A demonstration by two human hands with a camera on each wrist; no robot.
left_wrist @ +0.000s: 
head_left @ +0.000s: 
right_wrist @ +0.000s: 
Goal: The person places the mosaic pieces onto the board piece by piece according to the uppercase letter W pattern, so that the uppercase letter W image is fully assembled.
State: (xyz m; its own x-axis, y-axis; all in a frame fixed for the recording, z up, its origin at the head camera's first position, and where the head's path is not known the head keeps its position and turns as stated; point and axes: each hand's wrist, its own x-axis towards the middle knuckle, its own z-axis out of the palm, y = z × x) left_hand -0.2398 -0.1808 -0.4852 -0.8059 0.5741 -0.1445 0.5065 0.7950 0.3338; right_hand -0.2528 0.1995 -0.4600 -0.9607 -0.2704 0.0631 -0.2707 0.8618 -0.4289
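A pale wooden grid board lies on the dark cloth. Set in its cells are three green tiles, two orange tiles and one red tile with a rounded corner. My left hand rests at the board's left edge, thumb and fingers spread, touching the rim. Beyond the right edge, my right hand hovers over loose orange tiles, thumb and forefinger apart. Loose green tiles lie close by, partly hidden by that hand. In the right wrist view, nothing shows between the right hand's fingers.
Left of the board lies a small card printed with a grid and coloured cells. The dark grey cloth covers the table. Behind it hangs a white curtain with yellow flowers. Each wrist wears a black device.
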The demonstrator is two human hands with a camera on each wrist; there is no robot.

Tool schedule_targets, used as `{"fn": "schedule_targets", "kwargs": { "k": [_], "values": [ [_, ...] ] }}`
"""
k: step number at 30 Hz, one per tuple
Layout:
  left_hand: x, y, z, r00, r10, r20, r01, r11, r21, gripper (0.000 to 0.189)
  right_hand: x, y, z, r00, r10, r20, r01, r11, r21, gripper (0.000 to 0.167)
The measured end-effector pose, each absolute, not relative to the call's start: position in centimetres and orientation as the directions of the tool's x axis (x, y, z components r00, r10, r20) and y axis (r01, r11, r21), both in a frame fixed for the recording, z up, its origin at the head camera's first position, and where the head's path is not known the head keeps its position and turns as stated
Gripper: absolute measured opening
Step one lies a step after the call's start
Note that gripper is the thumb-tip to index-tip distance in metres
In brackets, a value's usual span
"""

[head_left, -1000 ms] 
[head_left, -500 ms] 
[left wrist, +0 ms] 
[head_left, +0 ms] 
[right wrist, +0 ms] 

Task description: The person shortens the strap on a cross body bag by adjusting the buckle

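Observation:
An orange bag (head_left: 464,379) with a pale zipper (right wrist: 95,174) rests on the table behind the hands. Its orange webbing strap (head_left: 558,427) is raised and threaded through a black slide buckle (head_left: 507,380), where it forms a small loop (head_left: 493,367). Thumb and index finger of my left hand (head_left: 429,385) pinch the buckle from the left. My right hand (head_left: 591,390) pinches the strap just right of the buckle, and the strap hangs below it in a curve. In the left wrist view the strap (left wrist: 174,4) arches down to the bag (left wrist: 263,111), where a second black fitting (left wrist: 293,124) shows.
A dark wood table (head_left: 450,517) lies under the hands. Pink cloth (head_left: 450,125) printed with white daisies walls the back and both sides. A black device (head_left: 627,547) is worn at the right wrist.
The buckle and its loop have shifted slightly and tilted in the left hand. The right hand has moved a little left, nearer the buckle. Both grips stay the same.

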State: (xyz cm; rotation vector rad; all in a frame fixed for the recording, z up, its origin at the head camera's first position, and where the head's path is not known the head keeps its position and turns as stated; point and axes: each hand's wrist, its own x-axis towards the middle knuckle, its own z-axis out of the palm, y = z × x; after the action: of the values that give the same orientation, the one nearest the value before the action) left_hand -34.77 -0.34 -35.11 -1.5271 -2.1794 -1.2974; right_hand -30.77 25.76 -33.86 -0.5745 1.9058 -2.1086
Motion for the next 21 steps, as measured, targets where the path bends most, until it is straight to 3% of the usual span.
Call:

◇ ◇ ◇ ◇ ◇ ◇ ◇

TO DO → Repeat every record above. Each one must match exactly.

EXERCISE ANSWER →
A demonstration by two human hands with a camera on each wrist; no robot.
left_wrist @ +0.000s: 
head_left @ +0.000s: 
right_wrist @ +0.000s: 
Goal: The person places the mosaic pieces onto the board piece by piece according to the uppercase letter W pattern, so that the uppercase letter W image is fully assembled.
State: (xyz m; its own x-axis, y-axis; all in a frame fixed for the recording, z up, its origin at the head camera's first position, and where the head's path is not known the head keeps its position and turns as stated; point and axes: each hand's wrist, its own x-axis towards the middle knuckle, its own z-axis out of the palm, y = z × x) left_hand -0.2398 -0.1808 -0.4852 -0.8059 0.5741 -0.1445 0.5065 0.7950 0.3338; right_hand -0.2528 0.1995 -0.4600 -0.9607 -0.2704 0.0631 -0.2707 0.8618 -0.4289
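A pale wooden grid board lies on the dark cloth. Set in its cells are three green tiles, two orange tiles and one red tile with a rounded corner. My left hand rests at the board's left edge, thumb and fingers spread, touching the rim. Beyond the right edge, my right hand hovers over loose orange tiles, thumb and forefinger apart. Loose green tiles lie close by, partly hidden by that hand. In the right wrist view, nothing shows between the right hand's fingers.
Left of the board lies a small card printed with a grid and coloured cells. The dark grey cloth covers the table. Behind it hangs a white curtain with yellow flowers. Each wrist wears a black device.
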The demonstrator is two human hands with a camera on each wrist; there is no robot.

Tool schedule_targets, used as `{"fn": "schedule_targets", "kwargs": { "k": [_], "values": [ [_, ...] ] }}`
"""
k: step number at 30 Hz, one per tuple
Layout:
  left_hand: x, y, z, r00, r10, r20, r01, r11, r21, gripper (0.000 to 0.189)
  right_hand: x, y, z, r00, r10, r20, r01, r11, r21, gripper (0.000 to 0.167)
The measured end-effector pose, each absolute, not relative to the call's start: position in centimetres and orientation as the directions of the tool's x axis (x, y, z components r00, r10, r20) and y axis (r01, r11, r21), both in a frame fixed for the recording, z up, its origin at the head camera's first position, and where the head's path is not known the head keeps its position and turns as stated
Gripper: absolute measured opening
Step one lies a step after the call's start
Note that gripper is the thumb-tip to index-tip distance in metres
In brackets, a value's usual span
"""

[head_left, -1000 ms] 
[head_left, -500 ms] 
[left wrist, +0 ms] 
[head_left, +0 ms] 
[right wrist, +0 ms] 

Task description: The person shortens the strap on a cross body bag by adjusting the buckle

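Observation:
An orange bag (head_left: 464,379) with a pale zipper (right wrist: 95,174) rests on the table behind the hands. Its orange webbing strap (head_left: 558,427) is raised and threaded through a black slide buckle (head_left: 507,380), where it forms a small loop (head_left: 493,367). Thumb and index finger of my left hand (head_left: 429,385) pinch the buckle from the left. My right hand (head_left: 591,390) pinches the strap just right of the buckle, and the strap hangs below it in a curve. In the left wrist view the strap (left wrist: 174,4) arches down to the bag (left wrist: 263,111), where a second black fitting (left wrist: 293,124) shows.
A dark wood table (head_left: 450,517) lies under the hands. Pink cloth (head_left: 450,125) printed with white daisies walls the back and both sides. A black device (head_left: 627,547) is worn at the right wrist.
The buckle and its loop have shifted slightly and tilted in the left hand. The right hand has moved a little left, nearer the buckle. Both grips stay the same.
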
State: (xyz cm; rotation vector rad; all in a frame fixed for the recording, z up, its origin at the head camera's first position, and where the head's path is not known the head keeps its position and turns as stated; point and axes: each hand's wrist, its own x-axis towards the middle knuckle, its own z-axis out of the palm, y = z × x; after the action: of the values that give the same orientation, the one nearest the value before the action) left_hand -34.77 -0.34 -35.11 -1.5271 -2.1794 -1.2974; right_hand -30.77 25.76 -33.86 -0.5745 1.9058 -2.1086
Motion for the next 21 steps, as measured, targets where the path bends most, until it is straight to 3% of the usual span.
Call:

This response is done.